▶ **WHAT TO DO**:
After going through the data below, state how many lines contain "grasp", and nothing else.

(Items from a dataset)
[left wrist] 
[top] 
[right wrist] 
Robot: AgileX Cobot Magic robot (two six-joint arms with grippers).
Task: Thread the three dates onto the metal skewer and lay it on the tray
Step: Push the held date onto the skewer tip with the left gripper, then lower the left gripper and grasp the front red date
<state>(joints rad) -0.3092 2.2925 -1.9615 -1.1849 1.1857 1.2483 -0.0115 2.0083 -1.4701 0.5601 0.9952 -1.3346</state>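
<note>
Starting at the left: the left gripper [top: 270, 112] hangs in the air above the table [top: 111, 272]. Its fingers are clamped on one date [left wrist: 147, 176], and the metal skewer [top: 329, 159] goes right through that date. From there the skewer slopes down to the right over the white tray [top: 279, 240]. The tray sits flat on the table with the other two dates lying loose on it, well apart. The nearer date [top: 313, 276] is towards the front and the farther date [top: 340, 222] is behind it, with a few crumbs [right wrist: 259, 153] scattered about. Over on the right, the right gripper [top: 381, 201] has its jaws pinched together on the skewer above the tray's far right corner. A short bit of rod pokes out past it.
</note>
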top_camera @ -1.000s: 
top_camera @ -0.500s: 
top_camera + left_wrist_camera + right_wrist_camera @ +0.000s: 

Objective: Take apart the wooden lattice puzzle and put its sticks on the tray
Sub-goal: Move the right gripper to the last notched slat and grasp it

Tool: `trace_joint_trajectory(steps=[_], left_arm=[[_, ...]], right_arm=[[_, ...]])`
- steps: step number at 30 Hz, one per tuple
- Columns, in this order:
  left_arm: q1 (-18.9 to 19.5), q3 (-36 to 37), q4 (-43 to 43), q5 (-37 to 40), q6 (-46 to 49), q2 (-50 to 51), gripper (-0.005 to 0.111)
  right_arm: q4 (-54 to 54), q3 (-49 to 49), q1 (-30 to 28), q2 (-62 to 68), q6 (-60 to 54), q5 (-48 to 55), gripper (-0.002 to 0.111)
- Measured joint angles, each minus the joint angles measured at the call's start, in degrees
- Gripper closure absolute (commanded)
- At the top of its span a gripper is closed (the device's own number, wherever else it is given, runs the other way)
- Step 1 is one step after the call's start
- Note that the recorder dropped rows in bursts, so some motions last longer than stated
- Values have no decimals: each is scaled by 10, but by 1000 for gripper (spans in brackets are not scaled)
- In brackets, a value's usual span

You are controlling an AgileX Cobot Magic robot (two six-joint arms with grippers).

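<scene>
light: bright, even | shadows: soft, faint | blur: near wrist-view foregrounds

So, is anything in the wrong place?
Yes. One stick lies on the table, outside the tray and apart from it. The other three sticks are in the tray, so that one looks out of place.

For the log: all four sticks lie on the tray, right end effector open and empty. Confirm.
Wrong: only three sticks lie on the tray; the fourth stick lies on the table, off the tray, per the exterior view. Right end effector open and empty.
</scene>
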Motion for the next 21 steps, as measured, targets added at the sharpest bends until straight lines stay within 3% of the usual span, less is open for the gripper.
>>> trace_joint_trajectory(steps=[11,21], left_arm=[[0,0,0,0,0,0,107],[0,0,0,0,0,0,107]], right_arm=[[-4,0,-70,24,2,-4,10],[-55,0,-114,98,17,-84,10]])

▶ **RESPONSE BELOW**:
2